Abstract
Objective:
The purpose of this study was to assess how the risks of glycemic stage transitions observed in clinical practice vary with body mass index (BMI). These transitions included progression from euglycemia (‘normal’) to prediabetes (PreD) and from PreD to type 2 diabetes (T2D), as well as from normal directly to T2D, and reversions from PreD to normal.
Methods:
We examined the Geisinger Health System electronic health records and insurance claims data, segmenting a subject’s medical history into normal, PreD, and/or T2D glycemic stages via diagnosis codes, glycosylated hemoglobin A1c (HbA1c) or fasting plasma glucose lab results, and use of anti-diabetic drugs.
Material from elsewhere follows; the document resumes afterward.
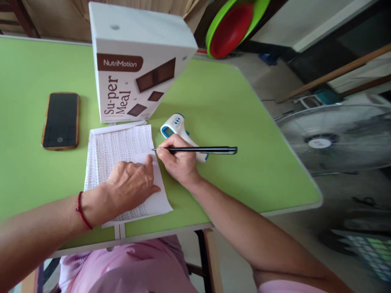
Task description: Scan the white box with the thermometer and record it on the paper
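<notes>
My right hand (180, 162) grips a black pen (207, 149), its tip at the right edge of a sheet of paper (122, 140). Rows of small handwriting cover much of the sheet. My left hand (132, 185) rests on the lower part of the paper, thumb and index finger stretched out, the other fingers partly bent. A red bracelet (80, 209) circles the left wrist. Partly behind my right hand lies a white and blue infrared thermometer (174, 124). More pages show under the sheet's left edge.
A white NutriMotion box (137, 49) stands just beyond the paper on the green table (250, 162). To the left lies a phone (61, 120) in a brown case. Past the table's right edge is a fan (320, 138); red and green basins (232, 30) are at the back.
</notes>
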Tool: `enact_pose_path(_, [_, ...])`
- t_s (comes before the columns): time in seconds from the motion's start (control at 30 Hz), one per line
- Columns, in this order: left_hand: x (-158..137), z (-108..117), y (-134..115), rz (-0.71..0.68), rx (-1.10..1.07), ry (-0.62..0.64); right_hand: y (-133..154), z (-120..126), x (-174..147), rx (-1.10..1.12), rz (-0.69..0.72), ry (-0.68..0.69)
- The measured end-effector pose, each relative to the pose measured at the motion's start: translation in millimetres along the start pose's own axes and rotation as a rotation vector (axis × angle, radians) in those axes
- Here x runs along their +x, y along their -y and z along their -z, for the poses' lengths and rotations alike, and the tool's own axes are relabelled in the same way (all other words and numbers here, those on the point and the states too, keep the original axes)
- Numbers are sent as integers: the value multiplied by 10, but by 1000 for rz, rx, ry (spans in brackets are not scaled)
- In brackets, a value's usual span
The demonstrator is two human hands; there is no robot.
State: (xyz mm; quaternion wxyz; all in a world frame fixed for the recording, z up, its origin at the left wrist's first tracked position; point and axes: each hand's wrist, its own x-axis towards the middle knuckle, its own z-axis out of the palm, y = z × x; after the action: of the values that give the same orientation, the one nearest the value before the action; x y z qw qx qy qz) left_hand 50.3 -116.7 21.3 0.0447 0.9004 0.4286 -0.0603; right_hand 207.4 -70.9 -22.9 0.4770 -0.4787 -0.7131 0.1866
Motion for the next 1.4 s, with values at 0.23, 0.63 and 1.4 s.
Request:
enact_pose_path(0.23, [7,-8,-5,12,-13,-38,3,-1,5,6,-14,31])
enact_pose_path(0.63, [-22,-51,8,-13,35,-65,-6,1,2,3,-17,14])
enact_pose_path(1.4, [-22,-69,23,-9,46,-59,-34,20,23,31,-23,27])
Weibull survival models, adjusted for age, gender, race, and smoking, were used to estimate the glycemic progression hazard ratios for BMI categories relative to normal BMI.
Results:
The sample included 32,864 adults with normal glycemic levels at baseline and 4483 with PreD. The adjusted hazard ratios for normal to PreD progression ranged from 1.8 (25 ≤ BMI < 30 kg/m2) to 6.5 (BMI ≥ 40 kg/m2); for PreD to T2D, 1.3 to 2.9; for normal to T2D, 1.8 to 9.5; and for PreD to normal, ∼0.7 across all BMI.
Limitations:
The glycemic transitions may be recognized after the true onset since periodic glycemic testing was not required across the study population.
Conclusions:
A positive association between the risks of progression along the glycemic continuum and BMI levels was observed in a real-world United States practice setting.
Transparency
Declaration of funding
This work was supported by Novo Nordisk. All authors, including those employed by Novo Nordisk, contributed to the design of the study. S.W.B. and Q.L. analyzed the data. All authors helped interpret the data. S.W.B. and Q.L. drafted the manuscript with review and revisions by all authors.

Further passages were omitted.